Poucos entenderam as razões de Michael Schumacher ao trocar a Benneton pela Ferrari no final de 1995. Em 1996 o então bicampeão da Fórmula 1 não pontuou em três das seis primeiras corridas, Damon Hill e Jacques Villeneuve dominavam a temporada com os Williams Renault, os melhores carros nas pistas, os F310 da Ferrari – jocosamente chamados de “banheirão” – em condições normais não eram páreo para os FW18 da equipe britânica. O GP da Espanha em Barcelona, sétima corrida da temporada, foi realizado com a pista em péssimas condições. O clima chuvoso nivelou os carros e o talento do alemão fez a diferença.
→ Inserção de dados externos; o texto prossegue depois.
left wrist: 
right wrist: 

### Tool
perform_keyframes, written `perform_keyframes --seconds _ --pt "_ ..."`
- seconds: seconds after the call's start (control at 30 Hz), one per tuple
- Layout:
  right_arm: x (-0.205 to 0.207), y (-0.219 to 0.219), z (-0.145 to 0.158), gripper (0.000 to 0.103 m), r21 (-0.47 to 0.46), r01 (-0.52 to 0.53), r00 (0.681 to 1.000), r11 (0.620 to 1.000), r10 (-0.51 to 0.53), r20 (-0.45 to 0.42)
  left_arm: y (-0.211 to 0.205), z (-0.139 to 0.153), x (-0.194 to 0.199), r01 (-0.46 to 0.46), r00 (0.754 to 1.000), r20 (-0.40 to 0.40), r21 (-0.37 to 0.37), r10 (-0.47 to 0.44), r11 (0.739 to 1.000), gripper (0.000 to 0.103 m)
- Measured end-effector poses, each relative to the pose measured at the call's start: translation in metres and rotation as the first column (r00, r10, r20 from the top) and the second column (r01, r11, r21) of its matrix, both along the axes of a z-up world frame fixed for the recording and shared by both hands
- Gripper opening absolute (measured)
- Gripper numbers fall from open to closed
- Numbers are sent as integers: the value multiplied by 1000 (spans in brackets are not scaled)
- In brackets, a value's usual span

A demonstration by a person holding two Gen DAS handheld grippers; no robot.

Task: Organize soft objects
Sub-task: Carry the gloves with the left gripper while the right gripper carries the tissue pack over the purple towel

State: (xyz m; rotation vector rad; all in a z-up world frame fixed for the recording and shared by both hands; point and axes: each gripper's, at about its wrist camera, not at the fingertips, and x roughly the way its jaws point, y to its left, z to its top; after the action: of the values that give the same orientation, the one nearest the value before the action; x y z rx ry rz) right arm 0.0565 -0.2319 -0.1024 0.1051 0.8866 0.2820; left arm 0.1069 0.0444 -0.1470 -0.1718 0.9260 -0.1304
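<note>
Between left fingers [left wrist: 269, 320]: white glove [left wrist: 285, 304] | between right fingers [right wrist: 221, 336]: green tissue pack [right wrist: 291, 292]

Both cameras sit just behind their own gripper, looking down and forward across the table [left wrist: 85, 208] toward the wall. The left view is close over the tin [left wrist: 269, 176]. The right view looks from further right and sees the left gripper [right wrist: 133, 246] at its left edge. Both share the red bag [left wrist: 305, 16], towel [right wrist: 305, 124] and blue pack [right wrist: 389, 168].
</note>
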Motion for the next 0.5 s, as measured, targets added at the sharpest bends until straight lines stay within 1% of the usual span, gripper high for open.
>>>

Depois de uma largada complicada, beneficiado por diversas saídas de pista de vários pilotos, Schumacher assumiu a ponta na décima terceira volta e abriu 45 segundos em relação ao Benetton de Jean Alesi, que terminou em segundo. Foi a primeira de uma longa série de vitórias de Schumacher pela equipe do Cavalinho Rampante.

A chuva também foi responsável por um dos GPs mais caóticos da história, em 1975 na pista de Silverstone, prova que ficou marcada pela última vitória de Emerson Fittipaldi na F1. O resultado só foi homologado duas horas depois do encerramento e registrou em uma dobradinha brasileira, Fittipaldi em primeiro e José Carlos Pace em segundo lugar. Toda a confusão ocorreu pela inconstância do clima, houve uma pancada d’água de curta duração na volta 19, como na época a troca de pneus demorava mais de dois minutos, Emerson decidiu ficar na pista abrindo uma grande vantagem. Na volta 55 a chuva voltou mais intensa, o piso ficou impraticável e as áreas de escape foram transformadas em estacionamento compulsório dos carros que não paravam na pista. Emerson estava nos boxes trocando pneus quando a prova foi encerrada, ele não recebeu a bandeirada final. Depois de muita discussão e informações desencontradas, a colocação da volta 56 foi considerada como resultado final. O registro oficial confirma o caos estabelecido, Emerson com 56 voltas em 1 hora, 22 minutos e 5 segundos, os quatro seguintes, José Carlos Pace, Jody Scheckter, James Hunt, Troy Donahue tem a palavra “acidente” no lugar do tempo de prova e o sexto colocado, Vittorio Brambilla, uma volta a mais. Quando a corrida foi interrompida, Emerson estava nos boxes e só havia cinco carros circulando pela pista.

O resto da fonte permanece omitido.